TASK DESCRIPTION —
The listing is to be repeated exactly, and its pictures are to be left out.

* * * *

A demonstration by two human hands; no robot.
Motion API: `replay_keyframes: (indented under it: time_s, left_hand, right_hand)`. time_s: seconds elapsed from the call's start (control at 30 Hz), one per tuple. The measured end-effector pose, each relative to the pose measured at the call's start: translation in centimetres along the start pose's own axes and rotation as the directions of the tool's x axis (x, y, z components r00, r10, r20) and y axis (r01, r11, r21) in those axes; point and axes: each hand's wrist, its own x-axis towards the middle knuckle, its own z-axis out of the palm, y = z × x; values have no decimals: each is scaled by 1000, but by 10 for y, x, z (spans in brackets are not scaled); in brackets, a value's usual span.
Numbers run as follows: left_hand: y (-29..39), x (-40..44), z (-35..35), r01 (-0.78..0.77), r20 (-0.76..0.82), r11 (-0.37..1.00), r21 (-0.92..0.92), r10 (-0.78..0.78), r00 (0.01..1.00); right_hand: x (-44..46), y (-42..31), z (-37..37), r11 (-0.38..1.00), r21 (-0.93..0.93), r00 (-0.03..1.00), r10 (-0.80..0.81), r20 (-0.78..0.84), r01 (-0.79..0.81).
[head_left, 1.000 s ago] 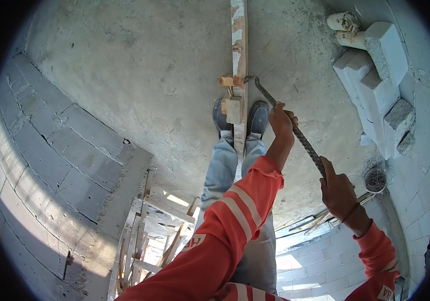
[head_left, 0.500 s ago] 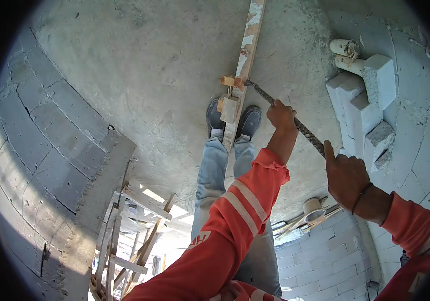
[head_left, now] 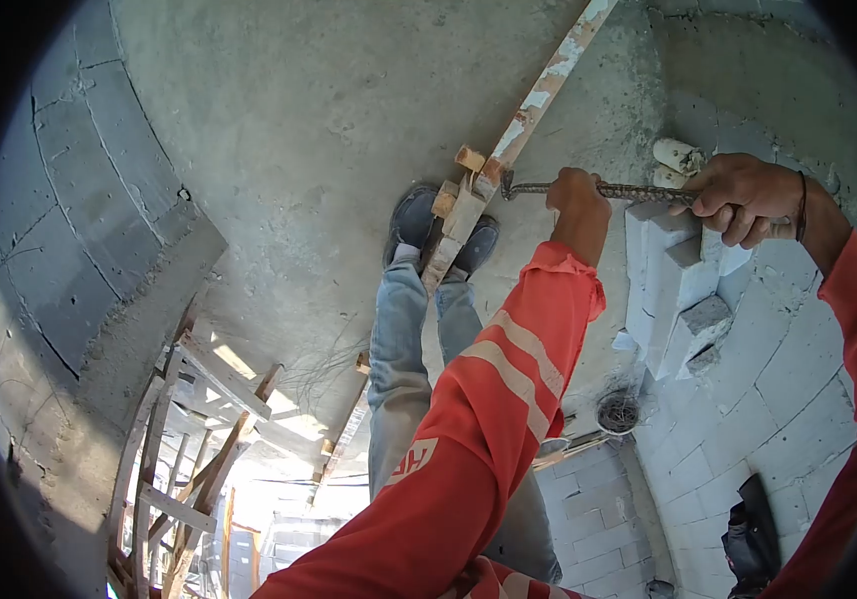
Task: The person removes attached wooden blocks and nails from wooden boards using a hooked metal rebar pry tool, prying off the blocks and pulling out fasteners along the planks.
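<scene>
My left hand (head_left: pixel 580 196) is wrapped around the middle of a ribbed steel pry bar (head_left: pixel 638 192). Farther out, my right hand (head_left: pixel 743 200) grips the bar's other end. The bar lies nearly level across the view, and its hooked tip is beside the edge of a long wooden plank (head_left: pixel 538 98); whether they touch I cannot tell. Flaking white paint or plaster covers parts of the plank. Small wood blocks (head_left: pixel 464 215) are fixed to it near my feet. The plank's near end runs between my two dark shoes (head_left: pixel 413 214).
Pale broken blocks (head_left: pixel 663 265) are stacked at the right wall. A round bucket-like container (head_left: pixel 617 411) stands below them. Wooden framing (head_left: pixel 154 449) fills the lower left, beside a grey block wall (head_left: pixel 79 190). A dark bag-like item (head_left: pixel 753 539) is at lower right.
The bar has swung from a slant to nearly level, with my right hand rising on the right. Its hook has come off the plank's top to its side. The view has turned, tilting the plank.
</scene>
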Motion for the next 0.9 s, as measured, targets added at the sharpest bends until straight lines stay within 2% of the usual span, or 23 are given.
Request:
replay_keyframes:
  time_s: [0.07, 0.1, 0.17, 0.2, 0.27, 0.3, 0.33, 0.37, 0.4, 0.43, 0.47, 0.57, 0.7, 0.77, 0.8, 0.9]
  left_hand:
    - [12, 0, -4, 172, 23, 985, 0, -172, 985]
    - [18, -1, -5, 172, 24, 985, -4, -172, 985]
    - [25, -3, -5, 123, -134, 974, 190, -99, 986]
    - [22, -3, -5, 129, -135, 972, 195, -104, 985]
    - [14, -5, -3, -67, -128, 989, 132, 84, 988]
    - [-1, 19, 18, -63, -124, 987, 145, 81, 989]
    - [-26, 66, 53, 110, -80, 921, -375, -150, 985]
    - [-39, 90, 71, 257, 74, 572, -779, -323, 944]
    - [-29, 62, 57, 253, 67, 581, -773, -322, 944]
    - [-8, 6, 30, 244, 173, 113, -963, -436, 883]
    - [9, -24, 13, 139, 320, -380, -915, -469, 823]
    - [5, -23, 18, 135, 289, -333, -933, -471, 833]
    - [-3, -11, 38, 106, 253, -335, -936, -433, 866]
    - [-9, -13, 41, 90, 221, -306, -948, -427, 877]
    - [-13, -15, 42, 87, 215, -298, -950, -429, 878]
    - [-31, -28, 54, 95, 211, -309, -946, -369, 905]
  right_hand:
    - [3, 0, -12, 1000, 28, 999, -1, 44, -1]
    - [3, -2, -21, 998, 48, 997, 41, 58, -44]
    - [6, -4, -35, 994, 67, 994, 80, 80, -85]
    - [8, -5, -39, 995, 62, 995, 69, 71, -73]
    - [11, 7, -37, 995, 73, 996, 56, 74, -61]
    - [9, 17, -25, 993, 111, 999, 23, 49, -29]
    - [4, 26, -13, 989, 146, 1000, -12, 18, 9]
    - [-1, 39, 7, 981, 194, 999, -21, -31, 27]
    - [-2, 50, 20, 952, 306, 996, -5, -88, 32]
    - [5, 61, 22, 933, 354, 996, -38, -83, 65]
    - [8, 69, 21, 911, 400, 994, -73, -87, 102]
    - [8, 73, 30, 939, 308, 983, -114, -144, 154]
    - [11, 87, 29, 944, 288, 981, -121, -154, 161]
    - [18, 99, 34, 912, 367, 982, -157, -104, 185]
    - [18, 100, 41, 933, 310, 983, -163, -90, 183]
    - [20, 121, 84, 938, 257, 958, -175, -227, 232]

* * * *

EXERCISE RESULT —
A demonstration by two human hands; no robot.
Motion API: `replay_keyframes: (indented under it: time_s, left_hand, right_hand)`. time_s: seconds elapsed from the call's start (control at 30 Hz), one per tuple. The measured end-effector pose, each relative to the pose measured at the call's start: translation in centimetres along the start pose's own axes and rotation as the directions of the tool's x axis (x, y, z components r00, r10, r20) and y axis (r01, r11, r21) in those axes; point and axes: each hand's wrist, its own x-axis towards the middle knuckle, its own z-axis out of the palm, y = z × x; values have no decimals: each is scaled by 1000, but by 10 for y, x, z (spans in brackets are not scaled); in brackets, a value's usual span.
Numbers run as follows: left_hand: y (-29..39), x (-40..44), z (-35..35), r01 (-0.78..0.77), r20 (-0.76..0.82), r11 (-0.37..1.00), r21 (-0.92..0.92), r10 (-0.78..0.78), r00 (0.01..1.00); right_hand: x (-44..46), y (-42..31), z (-37..37), r11 (-0.38..1.00), r21 (-0.93..0.93), r00 (-0.03..1.00), r10 (-0.80..0.81), r20 (-0.78..0.84), r01 (-0.79..0.81).
[head_left, 1.000 s ago] 
[head_left, 0.500 s ago] 
[head_left, now] 
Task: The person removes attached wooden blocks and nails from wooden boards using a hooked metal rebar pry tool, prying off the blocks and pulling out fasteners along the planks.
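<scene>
My left hand (head_left: pixel 580 196) is wrapped around the middle of a ribbed steel pry bar (head_left: pixel 638 192). Farther out, my right hand (head_left: pixel 743 200) grips the bar's other end. The bar lies nearly level across the view, and its hooked tip is beside the edge of a long wooden plank (head_left: pixel 538 98); whether they touch I cannot tell. Flaking white paint or plaster covers parts of the plank. Small wood blocks (head_left: pixel 464 215) are fixed to it near my feet. The plank's near end runs between my two dark shoes (head_left: pixel 413 214).
Pale broken blocks (head_left: pixel 663 265) are stacked at the right wall. A round bucket-like container (head_left: pixel 617 411) stands below them. Wooden framing (head_left: pixel 154 449) fills the lower left, beside a grey block wall (head_left: pixel 79 190). A dark bag-like item (head_left: pixel 753 539) is at lower right.
The bar has swung from a slant to nearly level, with my right hand rising on the right. Its hook has come off the plank's top to its side. The view has turned, tilting the plank.
</scene>
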Motion for the next 0.9 s, as measured, targets added at the sharpest bends until straight lines stay within 2% of the usual span, or 23 are given.
Request:
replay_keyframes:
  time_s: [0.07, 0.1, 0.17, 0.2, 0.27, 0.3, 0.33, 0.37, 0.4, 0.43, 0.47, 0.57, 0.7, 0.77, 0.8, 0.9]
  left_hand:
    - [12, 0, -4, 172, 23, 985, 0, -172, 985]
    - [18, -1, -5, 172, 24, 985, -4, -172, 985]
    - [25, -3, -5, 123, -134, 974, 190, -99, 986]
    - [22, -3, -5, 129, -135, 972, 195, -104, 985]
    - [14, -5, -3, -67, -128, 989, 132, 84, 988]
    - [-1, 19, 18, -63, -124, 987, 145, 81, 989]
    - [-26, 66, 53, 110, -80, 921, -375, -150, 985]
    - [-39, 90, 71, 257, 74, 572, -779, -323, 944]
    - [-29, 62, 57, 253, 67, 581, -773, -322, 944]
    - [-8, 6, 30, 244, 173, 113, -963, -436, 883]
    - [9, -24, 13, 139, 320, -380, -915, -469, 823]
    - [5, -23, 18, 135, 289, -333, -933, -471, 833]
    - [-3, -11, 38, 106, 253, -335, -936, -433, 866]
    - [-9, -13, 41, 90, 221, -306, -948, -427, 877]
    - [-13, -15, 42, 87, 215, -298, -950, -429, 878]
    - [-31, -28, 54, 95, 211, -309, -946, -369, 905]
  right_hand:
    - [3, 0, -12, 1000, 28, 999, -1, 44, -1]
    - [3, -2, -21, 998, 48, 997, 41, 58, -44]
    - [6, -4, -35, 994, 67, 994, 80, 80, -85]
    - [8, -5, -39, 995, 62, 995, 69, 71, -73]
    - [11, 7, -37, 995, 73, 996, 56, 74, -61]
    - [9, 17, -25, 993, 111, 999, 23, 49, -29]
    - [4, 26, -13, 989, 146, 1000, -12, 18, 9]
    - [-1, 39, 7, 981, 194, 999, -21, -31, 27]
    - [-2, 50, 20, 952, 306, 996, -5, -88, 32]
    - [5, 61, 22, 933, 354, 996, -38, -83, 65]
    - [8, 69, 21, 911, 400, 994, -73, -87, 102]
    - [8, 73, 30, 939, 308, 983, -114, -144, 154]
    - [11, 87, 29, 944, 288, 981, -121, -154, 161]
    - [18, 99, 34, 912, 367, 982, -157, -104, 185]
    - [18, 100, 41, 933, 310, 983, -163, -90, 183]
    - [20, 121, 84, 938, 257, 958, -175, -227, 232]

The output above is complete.